As a tiny Russian stacking doll named Charlie Blackmore, your goal is to free your older siblings from a fate spent toiling away in old-timey doom-and-gloom factories run by a black-hearted Baron. To do so, you’ll rely on Charlie’s unique ability to “stack” with progressively bigger dolls to exploit their special skills across four environments, ranging from a bustling train station to a luxury steamboat and beyond.

Each location has specific challenges to overcome, each with multiple solutions. For instance, aboard a stuffy, rich-people-only zeppelin, your goal is to free a handful of ambassadors opposed to child labor. If you succeed, your sister Abigail will be set free from the Baron’s backbreaking engine-room work. But getting from Point A to Point B can involve plenty of intermediary tasks. Liberating one trapped ambassador will require you to lift a certain gate. You can hop into an Engineer doll and use his Maintain ability to activate specific panels to lower a lever shaped like a hand.

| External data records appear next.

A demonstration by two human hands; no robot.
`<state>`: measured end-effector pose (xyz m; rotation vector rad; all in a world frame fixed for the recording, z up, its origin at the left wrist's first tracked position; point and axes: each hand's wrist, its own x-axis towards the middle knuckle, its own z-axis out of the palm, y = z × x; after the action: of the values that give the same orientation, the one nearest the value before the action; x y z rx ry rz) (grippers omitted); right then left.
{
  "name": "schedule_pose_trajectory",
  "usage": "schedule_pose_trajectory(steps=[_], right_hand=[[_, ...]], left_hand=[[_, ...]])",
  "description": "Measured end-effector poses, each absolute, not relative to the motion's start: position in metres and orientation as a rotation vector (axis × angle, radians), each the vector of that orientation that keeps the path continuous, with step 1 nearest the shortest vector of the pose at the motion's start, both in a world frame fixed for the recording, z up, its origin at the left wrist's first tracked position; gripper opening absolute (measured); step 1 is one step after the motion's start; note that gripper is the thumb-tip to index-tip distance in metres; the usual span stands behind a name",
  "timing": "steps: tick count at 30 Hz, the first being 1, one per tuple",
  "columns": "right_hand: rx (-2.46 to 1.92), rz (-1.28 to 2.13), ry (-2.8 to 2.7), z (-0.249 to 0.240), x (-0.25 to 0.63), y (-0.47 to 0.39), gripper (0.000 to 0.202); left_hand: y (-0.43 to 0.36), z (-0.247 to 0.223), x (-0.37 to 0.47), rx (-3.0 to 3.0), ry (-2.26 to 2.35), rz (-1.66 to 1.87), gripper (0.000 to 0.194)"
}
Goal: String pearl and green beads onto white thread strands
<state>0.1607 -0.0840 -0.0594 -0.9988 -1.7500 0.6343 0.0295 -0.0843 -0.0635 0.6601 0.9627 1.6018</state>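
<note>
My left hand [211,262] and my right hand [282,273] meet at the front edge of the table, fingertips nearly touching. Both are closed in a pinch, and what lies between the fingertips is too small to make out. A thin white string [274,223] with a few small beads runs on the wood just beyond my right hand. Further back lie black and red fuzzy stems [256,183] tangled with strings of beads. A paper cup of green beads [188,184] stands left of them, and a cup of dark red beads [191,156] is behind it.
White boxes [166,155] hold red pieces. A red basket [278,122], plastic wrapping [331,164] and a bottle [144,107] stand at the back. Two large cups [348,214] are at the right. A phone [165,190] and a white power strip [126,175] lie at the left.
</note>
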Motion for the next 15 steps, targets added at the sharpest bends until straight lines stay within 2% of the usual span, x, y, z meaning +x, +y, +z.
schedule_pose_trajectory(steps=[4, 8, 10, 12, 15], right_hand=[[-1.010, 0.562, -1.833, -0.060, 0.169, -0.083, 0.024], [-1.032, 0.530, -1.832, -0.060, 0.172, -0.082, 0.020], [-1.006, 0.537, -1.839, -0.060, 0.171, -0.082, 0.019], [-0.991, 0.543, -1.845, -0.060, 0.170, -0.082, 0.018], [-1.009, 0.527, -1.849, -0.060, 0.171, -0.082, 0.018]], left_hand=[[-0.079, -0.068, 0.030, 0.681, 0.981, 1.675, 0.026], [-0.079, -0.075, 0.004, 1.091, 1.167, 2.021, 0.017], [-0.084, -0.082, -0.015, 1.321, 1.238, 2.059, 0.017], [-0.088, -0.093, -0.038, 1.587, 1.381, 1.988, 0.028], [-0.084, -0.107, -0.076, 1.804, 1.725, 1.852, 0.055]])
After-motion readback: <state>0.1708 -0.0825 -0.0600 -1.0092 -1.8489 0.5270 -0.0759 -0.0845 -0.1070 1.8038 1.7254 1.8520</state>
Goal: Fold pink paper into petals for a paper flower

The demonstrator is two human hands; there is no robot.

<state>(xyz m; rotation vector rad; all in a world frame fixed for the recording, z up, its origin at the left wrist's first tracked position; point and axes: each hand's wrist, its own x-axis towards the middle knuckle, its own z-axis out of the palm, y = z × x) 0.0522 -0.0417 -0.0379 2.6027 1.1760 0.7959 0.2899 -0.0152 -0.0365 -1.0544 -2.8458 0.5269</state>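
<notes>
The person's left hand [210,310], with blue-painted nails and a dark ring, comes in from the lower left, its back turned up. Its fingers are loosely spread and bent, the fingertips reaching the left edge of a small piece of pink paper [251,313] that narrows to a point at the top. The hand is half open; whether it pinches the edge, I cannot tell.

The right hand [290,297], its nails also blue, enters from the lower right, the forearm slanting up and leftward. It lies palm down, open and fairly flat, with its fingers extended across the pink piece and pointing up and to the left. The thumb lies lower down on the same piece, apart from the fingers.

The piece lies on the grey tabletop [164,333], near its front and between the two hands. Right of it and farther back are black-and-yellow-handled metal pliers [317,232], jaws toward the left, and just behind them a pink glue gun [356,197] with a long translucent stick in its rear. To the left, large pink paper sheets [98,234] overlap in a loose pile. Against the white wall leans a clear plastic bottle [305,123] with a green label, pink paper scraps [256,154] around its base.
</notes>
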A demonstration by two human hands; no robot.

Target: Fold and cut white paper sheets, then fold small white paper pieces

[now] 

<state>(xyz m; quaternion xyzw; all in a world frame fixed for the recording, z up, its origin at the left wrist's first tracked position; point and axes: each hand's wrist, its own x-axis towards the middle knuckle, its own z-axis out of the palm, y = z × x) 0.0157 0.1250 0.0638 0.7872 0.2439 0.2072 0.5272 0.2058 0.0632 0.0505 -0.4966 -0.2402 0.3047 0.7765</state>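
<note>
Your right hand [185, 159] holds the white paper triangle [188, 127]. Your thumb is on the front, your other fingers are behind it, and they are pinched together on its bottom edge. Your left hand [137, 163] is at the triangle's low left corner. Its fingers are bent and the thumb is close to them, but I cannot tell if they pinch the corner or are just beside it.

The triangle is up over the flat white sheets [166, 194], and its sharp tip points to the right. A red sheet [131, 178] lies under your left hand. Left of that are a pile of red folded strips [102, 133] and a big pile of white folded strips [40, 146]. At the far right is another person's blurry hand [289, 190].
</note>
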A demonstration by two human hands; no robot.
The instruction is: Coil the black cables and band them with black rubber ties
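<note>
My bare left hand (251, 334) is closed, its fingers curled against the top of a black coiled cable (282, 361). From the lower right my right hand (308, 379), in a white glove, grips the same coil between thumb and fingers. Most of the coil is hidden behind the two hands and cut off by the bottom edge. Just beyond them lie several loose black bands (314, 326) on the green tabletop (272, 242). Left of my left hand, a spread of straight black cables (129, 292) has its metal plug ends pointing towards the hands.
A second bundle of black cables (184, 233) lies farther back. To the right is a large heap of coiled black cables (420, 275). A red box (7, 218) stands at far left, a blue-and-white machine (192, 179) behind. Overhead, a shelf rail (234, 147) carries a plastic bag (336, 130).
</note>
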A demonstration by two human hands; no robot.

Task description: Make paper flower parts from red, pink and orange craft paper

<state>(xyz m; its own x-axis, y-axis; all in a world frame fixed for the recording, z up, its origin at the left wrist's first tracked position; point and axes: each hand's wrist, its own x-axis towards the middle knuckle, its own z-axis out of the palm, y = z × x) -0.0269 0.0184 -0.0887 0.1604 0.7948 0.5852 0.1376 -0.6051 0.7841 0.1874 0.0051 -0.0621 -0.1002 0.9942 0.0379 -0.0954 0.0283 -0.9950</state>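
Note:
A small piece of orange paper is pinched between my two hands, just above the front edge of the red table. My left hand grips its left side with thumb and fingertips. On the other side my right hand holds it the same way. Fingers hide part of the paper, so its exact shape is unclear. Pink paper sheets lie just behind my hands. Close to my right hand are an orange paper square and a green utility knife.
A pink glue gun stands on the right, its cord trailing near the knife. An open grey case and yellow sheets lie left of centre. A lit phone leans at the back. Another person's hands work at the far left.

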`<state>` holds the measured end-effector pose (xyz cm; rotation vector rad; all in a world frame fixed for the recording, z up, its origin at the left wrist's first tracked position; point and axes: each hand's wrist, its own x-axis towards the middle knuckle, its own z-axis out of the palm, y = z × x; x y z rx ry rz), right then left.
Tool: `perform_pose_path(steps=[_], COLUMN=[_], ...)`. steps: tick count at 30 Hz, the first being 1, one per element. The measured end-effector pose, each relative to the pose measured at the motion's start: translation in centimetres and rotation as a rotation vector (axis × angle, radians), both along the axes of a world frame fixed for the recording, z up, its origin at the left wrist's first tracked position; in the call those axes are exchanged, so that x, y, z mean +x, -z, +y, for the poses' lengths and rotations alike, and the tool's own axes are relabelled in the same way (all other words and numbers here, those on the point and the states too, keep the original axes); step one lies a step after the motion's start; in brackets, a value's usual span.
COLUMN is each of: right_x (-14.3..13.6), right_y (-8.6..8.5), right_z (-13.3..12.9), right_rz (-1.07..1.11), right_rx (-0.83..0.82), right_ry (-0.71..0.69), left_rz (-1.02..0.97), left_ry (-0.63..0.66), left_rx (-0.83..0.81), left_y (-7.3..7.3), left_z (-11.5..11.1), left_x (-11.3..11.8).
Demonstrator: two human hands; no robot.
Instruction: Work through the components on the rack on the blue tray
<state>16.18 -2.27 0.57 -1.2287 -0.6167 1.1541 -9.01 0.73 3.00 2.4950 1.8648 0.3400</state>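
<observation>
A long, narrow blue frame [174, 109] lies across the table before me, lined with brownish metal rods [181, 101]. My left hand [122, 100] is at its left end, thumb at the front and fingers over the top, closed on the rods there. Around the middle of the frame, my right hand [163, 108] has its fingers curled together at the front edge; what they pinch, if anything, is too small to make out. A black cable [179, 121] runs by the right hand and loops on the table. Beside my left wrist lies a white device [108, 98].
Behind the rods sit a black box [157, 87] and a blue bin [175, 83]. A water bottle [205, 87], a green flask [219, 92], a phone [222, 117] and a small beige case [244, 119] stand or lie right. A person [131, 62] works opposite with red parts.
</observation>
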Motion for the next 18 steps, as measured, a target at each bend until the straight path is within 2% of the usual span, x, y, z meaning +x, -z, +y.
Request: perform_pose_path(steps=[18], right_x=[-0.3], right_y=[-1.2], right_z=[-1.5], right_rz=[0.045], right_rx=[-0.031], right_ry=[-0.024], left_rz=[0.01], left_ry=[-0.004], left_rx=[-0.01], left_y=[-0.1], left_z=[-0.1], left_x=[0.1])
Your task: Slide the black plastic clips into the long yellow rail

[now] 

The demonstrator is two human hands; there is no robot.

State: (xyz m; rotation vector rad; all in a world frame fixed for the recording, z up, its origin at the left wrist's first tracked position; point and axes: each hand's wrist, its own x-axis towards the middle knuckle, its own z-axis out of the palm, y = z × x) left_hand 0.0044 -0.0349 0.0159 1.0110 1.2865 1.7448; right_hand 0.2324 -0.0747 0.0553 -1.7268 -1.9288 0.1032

You can then take control of a gentlemanly-looking doll who has the power of Firm Handshake to seal the deal on the lever, which springs open the gate. That’s only one of the three to five solutions that this puzzle, like the rest of them, possesses; and while finding one solution is no sweat, getting all of them (as you’re encouraged to do) takes some mental heavy lifting.

At first, Stacking’s strange, sideways approach to puzzle-solving left us scratching our heads. On top of each location’s main story puzzle, you can also optionally “stack with” dozens of unique dolls, take part in a list of what the game calls “Hijinks” (e.g., smack X number of dolls with the “Slap with Glove” ability), and complete bonus missions after the main quest is done. It’s a lot of value in such a small package, but the sometimes overly precious presentation can be befuddling at times, making Stacking an experience best savored by gamers predisposed to cutesy cleverness.

On Xbox Live Arcade

+ Hugely original premise with lots of tender loving care in the details.

+ Very clever gameplay, with puzzles that have multiple solutions.

- At times, relies too heavily on quirky presentation; some objectives are too obtuse.

? Can the ability to “Sip Tea” ever really come in handy for anyone?